## YOUR GOAL
The complete listing should be restated word for word.

○ ○ ○ ○

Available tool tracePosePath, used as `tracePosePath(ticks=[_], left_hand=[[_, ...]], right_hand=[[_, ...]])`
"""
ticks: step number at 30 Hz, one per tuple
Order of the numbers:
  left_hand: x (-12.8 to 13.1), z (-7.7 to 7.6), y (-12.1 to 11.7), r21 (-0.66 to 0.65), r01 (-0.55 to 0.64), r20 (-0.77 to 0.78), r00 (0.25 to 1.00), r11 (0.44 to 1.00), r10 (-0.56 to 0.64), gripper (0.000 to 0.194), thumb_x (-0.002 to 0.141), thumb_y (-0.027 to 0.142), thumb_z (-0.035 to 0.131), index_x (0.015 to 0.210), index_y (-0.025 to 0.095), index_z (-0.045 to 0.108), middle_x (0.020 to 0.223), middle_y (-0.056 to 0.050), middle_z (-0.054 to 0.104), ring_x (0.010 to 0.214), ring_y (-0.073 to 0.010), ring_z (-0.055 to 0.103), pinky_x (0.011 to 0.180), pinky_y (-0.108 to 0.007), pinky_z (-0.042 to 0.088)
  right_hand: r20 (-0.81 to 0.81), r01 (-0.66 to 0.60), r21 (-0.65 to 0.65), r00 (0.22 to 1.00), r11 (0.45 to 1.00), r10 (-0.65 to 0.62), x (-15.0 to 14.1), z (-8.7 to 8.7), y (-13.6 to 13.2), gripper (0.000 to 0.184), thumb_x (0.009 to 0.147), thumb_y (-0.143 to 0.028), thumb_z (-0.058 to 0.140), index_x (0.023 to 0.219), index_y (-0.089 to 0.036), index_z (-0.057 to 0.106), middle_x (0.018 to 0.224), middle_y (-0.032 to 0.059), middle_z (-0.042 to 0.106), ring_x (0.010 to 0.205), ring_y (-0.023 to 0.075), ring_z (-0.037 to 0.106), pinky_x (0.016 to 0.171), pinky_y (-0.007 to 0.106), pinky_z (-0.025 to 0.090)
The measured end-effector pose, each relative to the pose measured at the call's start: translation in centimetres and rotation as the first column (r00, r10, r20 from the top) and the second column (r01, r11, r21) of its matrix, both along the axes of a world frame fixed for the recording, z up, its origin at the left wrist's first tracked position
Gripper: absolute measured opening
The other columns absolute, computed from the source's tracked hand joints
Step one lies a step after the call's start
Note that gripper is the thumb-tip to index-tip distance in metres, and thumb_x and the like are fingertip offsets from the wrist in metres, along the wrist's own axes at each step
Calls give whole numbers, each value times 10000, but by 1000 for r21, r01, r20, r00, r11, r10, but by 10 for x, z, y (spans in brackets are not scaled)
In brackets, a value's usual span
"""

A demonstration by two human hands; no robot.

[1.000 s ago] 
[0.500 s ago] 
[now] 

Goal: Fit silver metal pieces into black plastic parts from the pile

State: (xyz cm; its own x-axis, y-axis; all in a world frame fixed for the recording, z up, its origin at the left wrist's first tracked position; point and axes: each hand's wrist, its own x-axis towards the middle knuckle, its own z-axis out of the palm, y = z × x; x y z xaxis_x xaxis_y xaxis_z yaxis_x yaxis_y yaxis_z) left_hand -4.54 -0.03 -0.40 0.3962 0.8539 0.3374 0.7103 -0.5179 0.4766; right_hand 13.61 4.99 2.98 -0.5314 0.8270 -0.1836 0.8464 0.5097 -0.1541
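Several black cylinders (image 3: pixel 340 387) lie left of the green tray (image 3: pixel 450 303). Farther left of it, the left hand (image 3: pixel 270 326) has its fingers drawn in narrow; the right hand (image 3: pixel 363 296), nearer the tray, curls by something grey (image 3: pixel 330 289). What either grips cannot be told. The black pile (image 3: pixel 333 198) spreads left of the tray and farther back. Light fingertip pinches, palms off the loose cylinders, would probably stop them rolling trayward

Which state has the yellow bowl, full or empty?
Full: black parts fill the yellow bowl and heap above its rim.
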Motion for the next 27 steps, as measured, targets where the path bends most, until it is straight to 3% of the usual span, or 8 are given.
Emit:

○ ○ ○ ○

## EXERCISE SOLUTION
Available tool tracePosePath, used as `tracePosePath(ticks=[_], left_hand=[[_, ...]], right_hand=[[_, ...]])`
"""
ticks: step number at 30 Hz, one per tuple
Order of the numbers:
  left_hand: x (-12.8 to 13.1), z (-7.7 to 7.6), y (-12.1 to 11.7), r21 (-0.66 to 0.65), r01 (-0.55 to 0.64), r20 (-0.77 to 0.78), r00 (0.25 to 1.00), r11 (0.44 to 1.00), r10 (-0.56 to 0.64), gripper (0.000 to 0.194), thumb_x (-0.002 to 0.141), thumb_y (-0.027 to 0.142), thumb_z (-0.035 to 0.131), index_x (0.015 to 0.210), index_y (-0.025 to 0.095), index_z (-0.045 to 0.108), middle_x (0.020 to 0.223), middle_y (-0.056 to 0.050), middle_z (-0.054 to 0.104), ring_x (0.010 to 0.214), ring_y (-0.073 to 0.010), ring_z (-0.055 to 0.103), pinky_x (0.011 to 0.180), pinky_y (-0.108 to 0.007), pinky_z (-0.042 to 0.088)
  right_hand: r20 (-0.81 to 0.81), r01 (-0.66 to 0.60), r21 (-0.65 to 0.65), r00 (0.22 to 1.00), r11 (0.45 to 1.00), r10 (-0.65 to 0.62), x (-15.0 to 14.1), z (-8.7 to 8.7), y (-13.6 to 13.2), gripper (0.000 to 0.184), thumb_x (0.009 to 0.147), thumb_y (-0.143 to 0.028), thumb_z (-0.058 to 0.140), index_x (0.023 to 0.219), index_y (-0.089 to 0.036), index_z (-0.057 to 0.106), middle_x (0.018 to 0.224), middle_y (-0.032 to 0.059), middle_z (-0.042 to 0.106), ring_x (0.010 to 0.205), ring_y (-0.023 to 0.075), ring_z (-0.037 to 0.106), pinky_x (0.016 to 0.171), pinky_y (-0.007 to 0.106), pinky_z (-0.025 to 0.090)
The measured end-effector pose, each relative to the pose measured at the call's start: translation in centimetres and rotation as the first column (r00, r10, r20 from the top) and the second column (r01, r11, r21) of its matrix, both along the axes of a world frame fixed for the recording, z up, its origin at the left wrist's first tracked position
Gripper: absolute measured opening
The other columns absolute, computed from the source's tracked hand joints
Step one lies a step after the call's start
Note that gripper is the thumb-tip to index-tip distance in metres, and thumb_x and the like are fingertip offsets from the wrist in metres, along the wrist's own axes at each step
Calls give whole numbers, each value times 10000, but by 1000 for r21, r01, r20, r00, r11, r10, but by 10 for x, z, y (spans in brackets are not scaled)
In brackets, a value's usual span
"""

A demonstration by two human hands; no robot.

[1.000 s ago] 
[0.500 s ago] 
[now] 

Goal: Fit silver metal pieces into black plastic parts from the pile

State: (xyz cm; its own x-axis, y-axis; all in a world frame fixed for the recording, z up, its origin at the left wrist's first tracked position; point and axes: each hand's wrist, its own x-axis towards the middle knuckle, its own z-axis out of the palm, y = z × x; x y z xaxis_x xaxis_y xaxis_z yaxis_x yaxis_y yaxis_z) left_hand -4.54 -0.03 -0.40 0.3962 0.8539 0.3374 0.7103 -0.5179 0.4766; right_hand 13.61 4.99 2.98 -0.5314 0.8270 -0.1836 0.8464 0.5097 -0.1541
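Several black cylinders (image 3: pixel 340 387) lie left of the green tray (image 3: pixel 450 303). Farther left of it, the left hand (image 3: pixel 270 326) has its fingers drawn in narrow; the right hand (image 3: pixel 363 296), nearer the tray, curls by something grey (image 3: pixel 330 289). What either grips cannot be told. The black pile (image 3: pixel 333 198) spreads left of the tray and farther back. Light fingertip pinches, palms off the loose cylinders, would probably stop them rolling trayward

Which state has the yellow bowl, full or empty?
Full: black parts fill the yellow bowl and heap above its rim.
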Motion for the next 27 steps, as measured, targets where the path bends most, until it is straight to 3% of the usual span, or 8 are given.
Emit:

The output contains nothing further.